Next to Bigfoot, the Loch Ness Monster, affectionally known as “Nessie,” is probably the world’s best known “crypto-creature.” But did you know that Nessie has an Asian cousin that supposedly inhabits China’s Yangtze River?
In the last few weeks there have been several sightings of “China’s Loch Ness Monster” and, according to reporting by the London Daily Mail, three credible videos of the creature have been making their way around the internet.
Chinese officials have remained silent about the reports of the mysterious creature. However, video footage of the “Loch Ness-like” cyrptid has sparked an online frenzy in China, with some even speculating that it could be a “Water Dragon” from Ancient Chinese mythology.
Whatever it may be, apparently a snake-like creature has been filmed three times in the past few weeks moving through the Yangtze River. In the latest footage, the shocking video shows onlookers stunned by the sight of the creature, which remains unidentified.

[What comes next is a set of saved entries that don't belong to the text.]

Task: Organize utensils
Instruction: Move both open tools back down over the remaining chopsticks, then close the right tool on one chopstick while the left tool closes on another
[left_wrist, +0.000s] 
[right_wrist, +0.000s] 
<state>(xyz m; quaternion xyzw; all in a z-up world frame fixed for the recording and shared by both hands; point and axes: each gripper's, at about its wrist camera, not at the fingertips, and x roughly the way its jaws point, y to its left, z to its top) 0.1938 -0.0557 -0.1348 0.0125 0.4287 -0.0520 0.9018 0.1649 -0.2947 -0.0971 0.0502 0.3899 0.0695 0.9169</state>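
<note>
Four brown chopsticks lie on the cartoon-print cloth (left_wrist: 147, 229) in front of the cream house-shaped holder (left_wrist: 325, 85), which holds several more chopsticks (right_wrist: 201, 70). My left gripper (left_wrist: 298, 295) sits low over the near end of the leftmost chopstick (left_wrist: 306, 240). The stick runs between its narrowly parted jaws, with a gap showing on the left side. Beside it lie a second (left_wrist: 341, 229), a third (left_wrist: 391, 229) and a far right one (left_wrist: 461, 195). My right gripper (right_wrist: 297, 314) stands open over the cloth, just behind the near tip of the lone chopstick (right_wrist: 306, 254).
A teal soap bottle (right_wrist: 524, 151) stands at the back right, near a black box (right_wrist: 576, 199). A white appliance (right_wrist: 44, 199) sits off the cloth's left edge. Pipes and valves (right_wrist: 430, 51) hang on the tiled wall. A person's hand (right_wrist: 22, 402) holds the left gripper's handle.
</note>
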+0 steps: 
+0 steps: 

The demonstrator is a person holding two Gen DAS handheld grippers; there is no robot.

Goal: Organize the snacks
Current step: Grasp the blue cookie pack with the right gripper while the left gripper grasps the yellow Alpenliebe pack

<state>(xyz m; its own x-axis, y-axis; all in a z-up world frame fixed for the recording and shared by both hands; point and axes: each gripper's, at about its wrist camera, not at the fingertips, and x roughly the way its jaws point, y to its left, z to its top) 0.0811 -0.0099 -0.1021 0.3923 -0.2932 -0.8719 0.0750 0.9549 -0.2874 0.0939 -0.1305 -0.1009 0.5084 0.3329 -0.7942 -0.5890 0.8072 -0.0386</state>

Thousands of online viewers have discussed whether the creature is some kind of mysterious large water snake – or something previously unknown.
Three Videos of China’s Sea Monster Emerge
Three independent videos of the unknown creature have surfaced in as many weeks. All three appear to show a long black creature, that is three to six feet long slithering through the waters of the Yangtze.
The first video, which was shot from a ferry dock in Yichang, Central China’s Hubei Province, revealed the giant creature’s body breaking the surface of the water.
In another clip, this one filmed at the Three Gorges Dam Scenic Area, a popular tourist spot in Yichang City -shows what appears to be a very long and dark serpent-like creature, “resembling what the Loch Ness Monster has often been described as.”
The videos have led some online users to speculate that the creature has been hiding behind the world’s largest dam.
Ding Li, a professor of Agriculture at the Huazhong Agricultural University said the creature might simply be a huge water snake or eel, species of which are known to live within the nearly 4000 miles of the Yangtze.